こんなにも早く戻ってきてくれるなんて――昨年6月に来日公演を行ったばかりのエリカ・バドゥが、わずか1年という短いスパンで日本へ戻ってくるとわかったとき、真っ先にそう思った。昨年の来日公演は、約8年ぶりの日本でのライブだったこと、さらに新作のプロデューサーを務めているジ・アルケミストを迎えた特別なステージだったこともあり、大きな注目を集めた。

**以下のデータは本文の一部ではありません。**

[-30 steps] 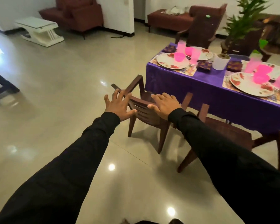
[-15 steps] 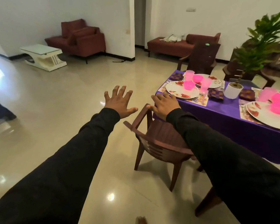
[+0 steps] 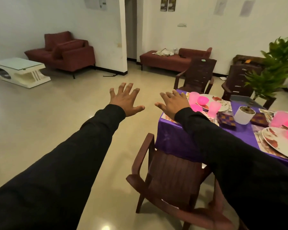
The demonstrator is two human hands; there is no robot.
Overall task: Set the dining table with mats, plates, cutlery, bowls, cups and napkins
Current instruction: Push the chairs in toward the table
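Table (image 3: 173,140) looks nearly set, w/ purple cloth on it. I count 3 plates, e.g. the near plate (image 3: 279,143), 3 pink cups, approx 4 pink bowls, 2 folded napkins, 1 white pot (image 3: 243,114). Can't see forks or spoons. Left hand (image 3: 125,101) & right hand (image 3: 172,102) both held out, fingers spread, holding nothing

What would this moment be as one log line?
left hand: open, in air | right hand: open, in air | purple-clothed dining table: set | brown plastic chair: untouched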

そんな話題に富んだライブから1年しか経っていないにも拘らず、エリカ・バドゥが再び日本へ戻ってくる。本稿では、2026年7月上旬に横浜、東京、大阪のビルボードライブを巡る彼女の来日公演で注目すべき点について触れていく。

まず頭に入れておきたいのが、この1年の間のエリカ・バドゥの動向である。先述したジ・アルケミストと制作中と言われている新作は2026年4月現在でまだドロップされていないが、前回の来日公演でも披露された“Next To You”のみリリース済みだ。

同曲は、ジ・アルケミスト自身がプロデューサーとして関与したモブ・ディープの“The Realest (feat. Kool G Rap)”をサンプリングし、時折バドゥのボーカルを切り張りしたローファイでドープなナンバーに仕上がっている。おそらく今回は披露されないだろうが、ライブに向け最新の彼女の歌声をチェックしておくのもいいだろう。

そして最も把握しておくべきトピックが、2025年後半に『Mama’s Gun』の25周年ツアーを行っていたということだ。バドゥの2ndアルバムとして2000年に発表された同作は、彼女のデビュー作『Baduizm』(1997年)やディアンジェロ『Voodoo』(2000年)などとあわせてネオソウルにおける屈指の名盤としても知られている。

ソウルクエリアンズによる上質で生々しいセッションと巧みなプロダクション、そして『Baduizm』以上にバドゥのパーソナリティやフェミニズムが色濃く刻まれたリリックなど、リリースから25年以上が経過した『Mama’s Gun』は、今もリスナーの想像力と多くのミュージシャンたちの創作意欲を掻き立て続けている。

25周年ツアーでは“Didn’t Cha Know”“...& On”など『Mama’s Gun』の全曲がほぼ曲順どおりに披露されたようで、今回の来日公演でも同作から何曲かパフォーマンスされるに違いない。混沌を極める2026年に、55歳のバドゥの声で聴く『Mama’s Gun』のナンバーはきっとリスナーの心に深く突き刺さるはずだ。